STORED DATA:
+++

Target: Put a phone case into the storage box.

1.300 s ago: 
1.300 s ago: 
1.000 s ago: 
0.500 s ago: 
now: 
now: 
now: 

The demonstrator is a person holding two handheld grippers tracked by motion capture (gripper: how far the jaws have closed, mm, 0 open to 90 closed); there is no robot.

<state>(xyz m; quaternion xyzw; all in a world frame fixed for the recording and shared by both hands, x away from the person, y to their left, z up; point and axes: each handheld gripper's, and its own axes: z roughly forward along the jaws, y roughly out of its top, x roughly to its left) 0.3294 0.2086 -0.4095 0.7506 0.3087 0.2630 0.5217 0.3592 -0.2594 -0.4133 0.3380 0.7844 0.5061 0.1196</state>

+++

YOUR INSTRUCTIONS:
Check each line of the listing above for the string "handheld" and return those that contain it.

RESULT OF THIS TASK:
The demonstrator is a person holding two handheld grippers tracked by motion capture (gripper: how far the jaws have closed, mm, 0 open to 90 closed); there is no robot.
<state>(xyz m; quaternion xyzw; all in a world frame fixed for the recording and shared by both hands, x away from the person, y to their left, z up; point and axes: each handheld gripper's, and its own axes: z roughly forward along the jaws, y roughly out of its top, x roughly to its left) 0.3294 0.2086 -0.4095 0.7506 0.3087 0.2630 0.5217 0.3592 -0.2594 -0.4133 0.3380 0.7844 0.5061 0.1196</state>

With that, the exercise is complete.